Klotho in pregnancy and intrauterine development-potential clinical implications: a review from the European Renal Association CKD-MBD Working Group

Abstract

Intrauterine development is crucial for life-long health; therefore, elucidation of its key regulators is of interest for their potential prognostic and therapeutic implications. Originally described as a membrane-bound anti-aging protein, Klotho has evolved as a regulator of numerous functions in different organ systems. Circulating Klotho is generated by alternative splicing or active shedding from cell membranes. Recently, Klotho was identified as a regulator of placental function, and while Klotho does not cross the placental barrier, increased levels of circulating α-Klotho have been identified in umbilical cord blood compared with maternal blood, indicating that Klotho may also play a role in intrauterine development. In this narrative review, we discuss novel insights into the specific functions of the Klotho proteins in the placenta and in intrauterine development, while summarizing up-to-date knowledge about their structures and functions. Klotho plays a role in stem cell functioning, organogenesis and haematopoiesis. Low circulating maternal and foetal levels of Klotho are associated with preeclampsia, intrauterine growth restriction, and an increased perinatal risk for newborns, indicating a potential use of Klotho as biomarker and therapeutic target. Experimental administration of Klotho protein indicates a neuro- and nephroprotective potential, suggesting a possible future role of Klotho as a therapeutic agent. However, the use of Klotho as intervention during pregnancy is as yet unproven. Here, we summarize novel evidence, suggesting Klotho as a key regulator for healthy pregnancies and intrauterine development with promising potential for clinical use.

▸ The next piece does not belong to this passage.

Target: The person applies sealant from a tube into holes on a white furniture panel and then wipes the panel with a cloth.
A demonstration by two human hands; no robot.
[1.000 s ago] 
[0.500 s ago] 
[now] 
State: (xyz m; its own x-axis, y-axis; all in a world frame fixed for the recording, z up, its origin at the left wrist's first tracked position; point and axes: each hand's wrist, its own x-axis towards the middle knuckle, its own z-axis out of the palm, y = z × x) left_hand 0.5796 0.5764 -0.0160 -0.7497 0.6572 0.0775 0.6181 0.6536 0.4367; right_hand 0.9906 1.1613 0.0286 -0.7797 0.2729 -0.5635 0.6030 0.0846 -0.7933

Keywords: Klotho; organogenesis; placenta; preeclampsia.

Figure 1:

Summary of the molecular basis, physiological and pathophysiological impacts of the Klotho proteins on pregnancy and prenatal development. Klotho's physiological role in prenatal development is summarized in the upper part of the figure. The effects of Klotho deficiency on pregnancy-associated diseases and foetal health are shown in the bottom part of the figure. Potential functions are shown on the right side of the figure. α-Klotho decreases oxidative stress and prevents aging of placenta by suppressing IGF1 signalling. Placental aging disrupts placental circulation and predisposes to pre-eclampsia in mothers and SGA in newborns. α-Klotho is involved in neurogenesis, most notably the development of foetal hippocampus. Moreover, α-Klotho increases VEGF expression and stimulates vasculogenesis and tubulogenesis in the foetal kidney. Additionally, α-Klotho is required for normal haematopoiesis. Through activation of FGF23, α-Klotho controls calcium and phosphate metabolism in intrauterine life. α-Klotho inhibits Wnt/β-catenin and HIF pathways with yet clinically undetermined effects in embryogenesis and organogenesis. β-Klotho is primarily secreted in the yolk sac in the prenatal period. As co-factor to FGF21 and FGF15, β-Klotho helps to maintain lipid and carbohydrate homeostasis and foetal–maternal cholesterol transport. Insufficiency of the β-Klotho–FGF15 axis promotes intrauterine growth restriction.